Le Kwango a également accueilli plus de 17 800 personnes déplacées qui avaient fui la crise de la région de Kasaï 2016 – 2017 et qui sont sans assistance humanitaire jusqu’aujourd’hui. La présence humanitaire demeure très faible dans la Province du Kwango en dépit de tous ces défis humanitaires auxquels s’ajoute la crise nutritionnelle (21/34 zones de santé en alertes au 3e trimestre 2018, selon le Bulletin n°33 SNSAP couvrant la période de mai à juin 2018) qui affecte la vie des milliers d’enfants, femmes enceintes et allaitantes.

Par ailleurs, depuis le début du mois d’octobre, on assiste de plus en plus à un mouvement généralisé des retournées d’Angola en direction des grandes agglomérations, en particulier les chefs-lieux des provinces à savoir Tshikapa (Kasaï), Kananga (Kasaï Central) et Kikwit (Kwilu). Les autorités provinciales du Kwilu renseignent la présence de 37 109 retournés à la date du 15 novembre dans la ville de Kikwit dont plus de 50 % proviennent des territoires de Kamako (Kasaï), Tembo et Kahemba (Kwango) en traversant celui de Gungu (Kwilu).

Entre les 10 et 26 novembre, un total de 771 personnes retournées d’Angola ont été transportées vers leurs destinations finales. Les bénéficiaires sont des personnes malades, les personnes vivant avec un handicap, les personnes âgées, les femmes enceintes et autres personnes ayant des besoins spécifiques. L’axe routier Kamako-Tshikapa (environ 140 km), en très mauvais état, a constitué la principale contrainte pour le convoyage de toutes ces personnes retournées et expulsées d’Angola.

La communauté humanitaire est engagée dans les activités des phases de première urgence et d’urgence dans la zone de Kamako. Mais la stratégie de réponse est en cours de recadrage suite à la décision des autorités de suspendre les travaux de construction du centre d’orientation et d’information lancés conjointement avec le HCR à Kamako. Les activités d’assistance se poursuivent avec le cash inconditionnel, le WASH, les vivres et le transport pour les personnes désireuses de rejoindre leurs zones d’origine et la couverture est de cette activité est passée de 50 000 à 95 593 personnes en l’espace de deux semaines.

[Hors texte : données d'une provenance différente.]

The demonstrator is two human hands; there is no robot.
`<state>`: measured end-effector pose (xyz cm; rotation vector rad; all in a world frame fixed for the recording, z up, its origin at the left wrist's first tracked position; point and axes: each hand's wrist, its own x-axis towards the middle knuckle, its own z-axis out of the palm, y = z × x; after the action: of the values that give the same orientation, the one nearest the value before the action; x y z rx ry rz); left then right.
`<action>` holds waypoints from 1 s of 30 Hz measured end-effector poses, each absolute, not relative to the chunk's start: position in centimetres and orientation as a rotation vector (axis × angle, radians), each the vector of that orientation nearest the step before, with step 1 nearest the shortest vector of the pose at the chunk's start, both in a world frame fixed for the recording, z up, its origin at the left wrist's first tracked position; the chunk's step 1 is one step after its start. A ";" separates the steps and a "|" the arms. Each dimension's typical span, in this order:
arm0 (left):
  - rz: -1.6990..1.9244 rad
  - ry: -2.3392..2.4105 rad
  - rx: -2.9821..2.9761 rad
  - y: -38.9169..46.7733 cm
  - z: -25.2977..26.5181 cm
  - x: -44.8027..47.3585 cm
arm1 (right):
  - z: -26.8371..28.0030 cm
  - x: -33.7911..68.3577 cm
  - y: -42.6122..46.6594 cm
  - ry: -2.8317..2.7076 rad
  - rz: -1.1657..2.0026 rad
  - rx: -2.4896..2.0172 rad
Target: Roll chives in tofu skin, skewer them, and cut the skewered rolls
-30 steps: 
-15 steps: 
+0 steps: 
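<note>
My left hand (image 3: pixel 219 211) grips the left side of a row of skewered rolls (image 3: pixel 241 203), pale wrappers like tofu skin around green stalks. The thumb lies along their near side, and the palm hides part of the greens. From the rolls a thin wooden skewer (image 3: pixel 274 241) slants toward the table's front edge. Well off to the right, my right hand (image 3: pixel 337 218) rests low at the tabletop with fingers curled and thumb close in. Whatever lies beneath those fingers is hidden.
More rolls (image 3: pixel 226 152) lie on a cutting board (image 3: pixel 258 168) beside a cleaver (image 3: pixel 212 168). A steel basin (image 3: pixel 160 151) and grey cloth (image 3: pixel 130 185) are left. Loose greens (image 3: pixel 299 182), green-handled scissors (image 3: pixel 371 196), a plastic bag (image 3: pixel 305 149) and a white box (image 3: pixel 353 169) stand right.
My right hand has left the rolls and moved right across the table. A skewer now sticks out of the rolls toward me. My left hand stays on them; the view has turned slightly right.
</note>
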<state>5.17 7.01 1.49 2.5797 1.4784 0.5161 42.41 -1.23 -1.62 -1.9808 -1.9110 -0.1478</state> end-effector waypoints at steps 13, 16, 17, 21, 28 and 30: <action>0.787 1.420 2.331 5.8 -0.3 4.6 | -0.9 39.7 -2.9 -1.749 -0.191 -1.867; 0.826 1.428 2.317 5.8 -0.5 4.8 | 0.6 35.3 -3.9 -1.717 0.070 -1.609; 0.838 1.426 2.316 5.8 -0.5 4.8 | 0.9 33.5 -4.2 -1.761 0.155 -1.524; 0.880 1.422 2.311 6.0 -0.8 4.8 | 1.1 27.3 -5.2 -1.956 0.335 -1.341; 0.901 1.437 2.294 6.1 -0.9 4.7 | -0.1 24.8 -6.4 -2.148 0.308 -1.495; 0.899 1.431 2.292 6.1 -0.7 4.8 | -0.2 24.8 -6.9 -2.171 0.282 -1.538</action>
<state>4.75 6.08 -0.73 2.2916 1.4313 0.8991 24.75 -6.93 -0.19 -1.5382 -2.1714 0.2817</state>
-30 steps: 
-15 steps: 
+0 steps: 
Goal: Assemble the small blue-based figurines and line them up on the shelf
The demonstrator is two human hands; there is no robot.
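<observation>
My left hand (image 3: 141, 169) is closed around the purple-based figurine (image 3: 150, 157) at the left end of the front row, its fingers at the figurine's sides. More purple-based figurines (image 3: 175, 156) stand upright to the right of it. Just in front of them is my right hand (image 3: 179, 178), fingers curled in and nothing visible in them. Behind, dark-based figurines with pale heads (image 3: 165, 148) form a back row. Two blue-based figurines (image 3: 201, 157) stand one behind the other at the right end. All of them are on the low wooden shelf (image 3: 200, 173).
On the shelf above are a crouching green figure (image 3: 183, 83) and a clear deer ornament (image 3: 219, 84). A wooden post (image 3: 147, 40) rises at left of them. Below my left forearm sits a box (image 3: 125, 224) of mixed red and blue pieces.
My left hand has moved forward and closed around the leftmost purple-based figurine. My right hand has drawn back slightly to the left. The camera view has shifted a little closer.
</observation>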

Dans la province du Kasaï Central, à la suite des missions d’évaluation menées dans le territoire de Luiza, les acteurs humanitaires ont lancé des opérations de ciblage dans les zones de santé de Luambo, Yangala, Masuika et Lwiza.
Pour rappel, cette mission rapporte la présence de plus de 77 731 personnes retournées d’Angola dans ces zones de santé du 1er au 30 octobre.